Kafka Direct - Streamkap Docs

Kafka Direct lets you consume messages from an external Kafka cluster and stream them through Streamkap pipelines to your destinations. Unlike CDC-based sources that capture changes from a database transaction log, Kafka Direct simply reads messages from the specified Kafka topics and forwards them downstream.

Kafka Direct is for pulling data into Streamkap from an external Kafka cluster. If you need to push data to Streamkap’s internal Kafka, see Kafka (Writing). If you need to replicate topics from Streamkap to another Kafka cluster, see Kafka (Push).

Prerequisites

An external Kafka cluster accessible from Streamkap
Kafka bootstrap server URLs (external listener addresses, not internal) e.g. broker-1.mycompany.com:9094,broker-2.mycompany.com:9094
The names of the Kafka topics you want to consume
Configure one of the Connection Options to ensure Streamkap can reach your Kafka cluster

Supported Platforms

Kafka Direct works with any Kafka-compatible cluster, including:

Platform	Notes
Apache Kafka	Open-source Apache Kafka clusters (self-hosted or managed)
Confluent Cloud / Confluent Platform	Fully compatible; use SASL_SSL authentication with API key and secret
Amazon MSK	Amazon Managed Streaming for Apache Kafka; supports IAM and SASL_SSL authentication
Azure Event Hubs (Kafka protocol)	Azure Event Hubs exposes a Kafka-compatible endpoint; use the Event Hubs connection string as the SASL password
Redpanda	Kafka API-compatible streaming platform; works with standard Kafka authentication methods

Authentication

Kafka Direct supports several authentication mechanisms to connect securely to your external Kafka cluster. Configure authentication in the connector settings when creating or editing your Kafka Direct source.

SASL_PLAIN

Username and password authentication transmitted in plaintext.
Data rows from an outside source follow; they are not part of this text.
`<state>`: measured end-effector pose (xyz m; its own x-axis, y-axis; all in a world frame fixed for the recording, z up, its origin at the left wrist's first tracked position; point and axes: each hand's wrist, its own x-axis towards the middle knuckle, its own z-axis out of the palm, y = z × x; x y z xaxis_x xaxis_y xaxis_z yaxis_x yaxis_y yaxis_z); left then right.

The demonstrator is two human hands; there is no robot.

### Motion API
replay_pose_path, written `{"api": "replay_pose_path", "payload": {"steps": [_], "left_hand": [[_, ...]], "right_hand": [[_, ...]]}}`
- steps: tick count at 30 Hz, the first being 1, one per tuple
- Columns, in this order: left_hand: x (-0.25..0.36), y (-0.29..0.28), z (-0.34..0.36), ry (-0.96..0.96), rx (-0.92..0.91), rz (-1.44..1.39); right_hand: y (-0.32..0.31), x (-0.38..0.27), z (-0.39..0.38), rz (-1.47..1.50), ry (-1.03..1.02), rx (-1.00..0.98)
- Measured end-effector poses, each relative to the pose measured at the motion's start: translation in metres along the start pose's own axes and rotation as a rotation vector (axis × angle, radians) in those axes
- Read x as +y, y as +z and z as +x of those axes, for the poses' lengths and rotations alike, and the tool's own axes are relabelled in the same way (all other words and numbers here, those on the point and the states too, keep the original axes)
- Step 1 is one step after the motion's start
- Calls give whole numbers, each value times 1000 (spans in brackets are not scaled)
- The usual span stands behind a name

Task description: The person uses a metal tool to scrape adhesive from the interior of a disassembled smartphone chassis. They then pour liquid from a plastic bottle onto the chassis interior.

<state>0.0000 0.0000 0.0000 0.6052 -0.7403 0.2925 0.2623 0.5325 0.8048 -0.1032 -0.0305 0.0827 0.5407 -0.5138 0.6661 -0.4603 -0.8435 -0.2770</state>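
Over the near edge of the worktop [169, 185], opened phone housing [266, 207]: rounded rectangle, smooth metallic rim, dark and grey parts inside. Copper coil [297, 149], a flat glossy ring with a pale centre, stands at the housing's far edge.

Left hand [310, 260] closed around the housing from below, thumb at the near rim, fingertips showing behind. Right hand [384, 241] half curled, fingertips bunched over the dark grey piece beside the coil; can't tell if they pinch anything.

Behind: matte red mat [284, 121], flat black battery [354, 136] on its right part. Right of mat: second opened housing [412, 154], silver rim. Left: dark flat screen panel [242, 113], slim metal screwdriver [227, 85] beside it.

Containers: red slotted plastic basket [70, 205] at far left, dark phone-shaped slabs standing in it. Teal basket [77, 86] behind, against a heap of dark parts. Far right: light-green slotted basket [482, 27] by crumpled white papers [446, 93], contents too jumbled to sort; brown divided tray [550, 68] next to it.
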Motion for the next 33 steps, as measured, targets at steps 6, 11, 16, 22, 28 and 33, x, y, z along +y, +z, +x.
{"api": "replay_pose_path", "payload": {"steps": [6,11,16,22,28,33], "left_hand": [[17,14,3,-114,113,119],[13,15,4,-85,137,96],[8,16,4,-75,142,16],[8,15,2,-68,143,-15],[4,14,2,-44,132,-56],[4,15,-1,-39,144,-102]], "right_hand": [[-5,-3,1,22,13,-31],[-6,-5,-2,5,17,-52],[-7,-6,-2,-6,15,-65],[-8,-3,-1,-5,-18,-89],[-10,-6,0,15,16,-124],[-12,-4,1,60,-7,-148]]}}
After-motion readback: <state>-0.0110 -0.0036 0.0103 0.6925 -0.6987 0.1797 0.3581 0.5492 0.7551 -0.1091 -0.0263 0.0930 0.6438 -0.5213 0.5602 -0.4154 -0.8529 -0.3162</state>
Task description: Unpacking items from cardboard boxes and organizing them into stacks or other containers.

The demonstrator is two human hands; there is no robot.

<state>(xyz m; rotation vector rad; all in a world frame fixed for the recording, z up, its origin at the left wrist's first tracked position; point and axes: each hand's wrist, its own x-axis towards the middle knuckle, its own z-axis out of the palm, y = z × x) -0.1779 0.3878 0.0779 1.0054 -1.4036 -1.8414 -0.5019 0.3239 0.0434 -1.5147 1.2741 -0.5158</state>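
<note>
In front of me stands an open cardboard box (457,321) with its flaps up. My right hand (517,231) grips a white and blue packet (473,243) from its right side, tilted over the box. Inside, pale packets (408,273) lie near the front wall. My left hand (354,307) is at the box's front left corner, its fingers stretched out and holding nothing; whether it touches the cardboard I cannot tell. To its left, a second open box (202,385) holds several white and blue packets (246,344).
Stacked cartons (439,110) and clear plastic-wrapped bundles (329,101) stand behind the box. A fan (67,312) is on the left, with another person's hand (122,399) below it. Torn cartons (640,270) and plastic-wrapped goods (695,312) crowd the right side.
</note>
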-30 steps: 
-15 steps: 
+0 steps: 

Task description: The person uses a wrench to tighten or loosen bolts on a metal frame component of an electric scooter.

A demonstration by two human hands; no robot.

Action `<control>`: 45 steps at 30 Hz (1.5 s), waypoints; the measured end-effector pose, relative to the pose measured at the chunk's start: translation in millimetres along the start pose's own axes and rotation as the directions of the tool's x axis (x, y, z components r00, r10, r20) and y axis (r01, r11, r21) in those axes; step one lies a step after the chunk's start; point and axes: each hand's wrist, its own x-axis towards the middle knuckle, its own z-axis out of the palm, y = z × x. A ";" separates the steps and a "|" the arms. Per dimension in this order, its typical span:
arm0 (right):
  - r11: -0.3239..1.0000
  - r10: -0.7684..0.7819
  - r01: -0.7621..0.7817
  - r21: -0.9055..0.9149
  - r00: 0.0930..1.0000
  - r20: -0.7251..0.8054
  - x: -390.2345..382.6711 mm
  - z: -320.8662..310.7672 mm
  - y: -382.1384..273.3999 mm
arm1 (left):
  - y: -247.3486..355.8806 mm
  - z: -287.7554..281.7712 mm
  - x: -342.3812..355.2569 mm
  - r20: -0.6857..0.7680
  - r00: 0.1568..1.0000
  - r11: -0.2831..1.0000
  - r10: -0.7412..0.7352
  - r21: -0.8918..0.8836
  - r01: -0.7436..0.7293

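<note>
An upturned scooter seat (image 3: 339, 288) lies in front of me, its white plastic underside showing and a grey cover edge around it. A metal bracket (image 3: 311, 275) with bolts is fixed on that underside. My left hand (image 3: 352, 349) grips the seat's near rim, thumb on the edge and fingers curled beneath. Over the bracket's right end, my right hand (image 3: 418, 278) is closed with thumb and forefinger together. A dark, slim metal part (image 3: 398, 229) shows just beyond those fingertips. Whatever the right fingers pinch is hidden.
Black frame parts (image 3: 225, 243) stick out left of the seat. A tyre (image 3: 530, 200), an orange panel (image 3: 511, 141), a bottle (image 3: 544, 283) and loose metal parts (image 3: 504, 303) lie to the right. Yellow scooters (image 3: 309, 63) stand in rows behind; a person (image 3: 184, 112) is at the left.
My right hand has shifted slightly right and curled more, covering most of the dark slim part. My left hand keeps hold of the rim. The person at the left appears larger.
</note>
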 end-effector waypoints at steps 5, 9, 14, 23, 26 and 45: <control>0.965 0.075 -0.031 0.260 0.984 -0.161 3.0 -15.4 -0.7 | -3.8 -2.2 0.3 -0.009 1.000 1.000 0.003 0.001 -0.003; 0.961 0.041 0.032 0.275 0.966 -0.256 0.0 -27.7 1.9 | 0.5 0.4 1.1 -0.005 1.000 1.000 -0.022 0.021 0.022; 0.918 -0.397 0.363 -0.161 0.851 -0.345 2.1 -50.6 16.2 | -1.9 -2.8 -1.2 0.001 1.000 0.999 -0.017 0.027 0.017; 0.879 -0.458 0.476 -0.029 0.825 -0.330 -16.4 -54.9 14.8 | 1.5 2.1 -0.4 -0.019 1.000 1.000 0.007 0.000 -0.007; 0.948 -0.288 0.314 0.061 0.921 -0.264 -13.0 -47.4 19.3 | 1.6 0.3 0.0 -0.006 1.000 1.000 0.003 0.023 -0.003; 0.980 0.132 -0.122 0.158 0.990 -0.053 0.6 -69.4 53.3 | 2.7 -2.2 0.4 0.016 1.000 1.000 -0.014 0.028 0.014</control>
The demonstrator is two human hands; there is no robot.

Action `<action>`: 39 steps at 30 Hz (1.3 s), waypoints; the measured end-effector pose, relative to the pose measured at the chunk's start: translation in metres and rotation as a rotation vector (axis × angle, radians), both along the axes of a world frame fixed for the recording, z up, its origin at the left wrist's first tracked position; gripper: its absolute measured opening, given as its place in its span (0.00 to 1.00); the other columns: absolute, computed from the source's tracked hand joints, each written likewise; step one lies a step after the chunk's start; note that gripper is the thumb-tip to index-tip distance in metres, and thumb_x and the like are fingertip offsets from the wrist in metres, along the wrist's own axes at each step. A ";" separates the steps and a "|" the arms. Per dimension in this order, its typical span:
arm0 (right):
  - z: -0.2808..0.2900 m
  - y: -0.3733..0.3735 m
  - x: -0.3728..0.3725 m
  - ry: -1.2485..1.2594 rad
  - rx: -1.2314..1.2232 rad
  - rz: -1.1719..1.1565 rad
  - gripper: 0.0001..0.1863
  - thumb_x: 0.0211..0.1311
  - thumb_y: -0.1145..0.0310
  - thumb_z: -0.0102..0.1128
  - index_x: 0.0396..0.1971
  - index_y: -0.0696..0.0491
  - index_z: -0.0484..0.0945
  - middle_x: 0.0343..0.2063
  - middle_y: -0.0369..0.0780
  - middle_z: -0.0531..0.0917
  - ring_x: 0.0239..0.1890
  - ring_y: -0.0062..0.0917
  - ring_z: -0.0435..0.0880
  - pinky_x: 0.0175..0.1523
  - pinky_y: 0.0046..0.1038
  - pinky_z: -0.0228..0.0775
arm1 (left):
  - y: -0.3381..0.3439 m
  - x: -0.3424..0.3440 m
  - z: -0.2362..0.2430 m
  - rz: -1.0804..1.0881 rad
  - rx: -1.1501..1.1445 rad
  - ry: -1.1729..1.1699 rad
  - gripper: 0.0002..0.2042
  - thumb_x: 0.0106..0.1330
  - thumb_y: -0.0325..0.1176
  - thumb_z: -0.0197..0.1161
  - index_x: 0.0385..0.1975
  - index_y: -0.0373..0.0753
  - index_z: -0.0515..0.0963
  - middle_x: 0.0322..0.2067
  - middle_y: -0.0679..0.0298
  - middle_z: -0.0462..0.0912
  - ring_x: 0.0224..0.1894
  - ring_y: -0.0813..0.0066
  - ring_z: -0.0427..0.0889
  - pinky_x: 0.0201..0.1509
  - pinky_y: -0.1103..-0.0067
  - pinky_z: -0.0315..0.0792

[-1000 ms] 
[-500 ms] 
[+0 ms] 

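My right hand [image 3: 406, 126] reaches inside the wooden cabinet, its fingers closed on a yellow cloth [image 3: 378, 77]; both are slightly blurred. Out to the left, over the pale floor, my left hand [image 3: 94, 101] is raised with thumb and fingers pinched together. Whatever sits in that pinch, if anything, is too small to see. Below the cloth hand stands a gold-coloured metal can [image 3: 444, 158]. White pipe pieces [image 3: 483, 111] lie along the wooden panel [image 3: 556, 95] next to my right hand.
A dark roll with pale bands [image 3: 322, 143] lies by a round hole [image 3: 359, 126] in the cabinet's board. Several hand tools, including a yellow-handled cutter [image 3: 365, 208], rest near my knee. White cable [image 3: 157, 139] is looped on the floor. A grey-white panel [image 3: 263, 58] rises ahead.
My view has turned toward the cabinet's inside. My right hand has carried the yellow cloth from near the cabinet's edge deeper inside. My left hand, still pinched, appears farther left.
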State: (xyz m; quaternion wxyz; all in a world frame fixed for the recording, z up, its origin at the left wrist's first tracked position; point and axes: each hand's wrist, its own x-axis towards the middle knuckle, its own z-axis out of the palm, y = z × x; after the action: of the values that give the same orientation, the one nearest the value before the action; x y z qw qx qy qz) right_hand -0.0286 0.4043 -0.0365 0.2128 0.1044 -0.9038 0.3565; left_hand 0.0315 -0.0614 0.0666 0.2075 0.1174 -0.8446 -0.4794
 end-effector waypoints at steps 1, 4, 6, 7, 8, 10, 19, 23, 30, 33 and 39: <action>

Suitable when the connection is already secured by a private network or VPN.

Security protocol: SASL_PLAINTEXT
SASL mechanism: PLAIN
Provide the username and password in the connector settings

SASL_PLAIN transmits credentials in cleartext. Only use this mechanism over trusted, private networks. For production environments, prefer SASL_SSL.

SASL_SSL

Username and password authentication over a TLS-encrypted connection. This is the recommended authentication method for most managed Kafka services (Confluent Cloud, Amazon MSK, etc.).

Security protocol: SASL_SSL
SASL mechanism: PLAIN, SCRAM-SHA-256, or SCRAM-SHA-512 depending on your cluster configuration
Provide the username and password in the connector settings

SSL / mTLS (Mutual TLS)

Client certificate authentication where both the client and broker verify each other’s identity using TLS certificates. Use this when your Kafka cluster requires certificate-based authentication.

Security protocol: SSL
Provide the client certificate, client key, and CA certificate in the connector settings

For detailed information on network connectivity options (SSH tunnels, VPN, AWS PrivateLink, IP allowlisting), see Connection Options.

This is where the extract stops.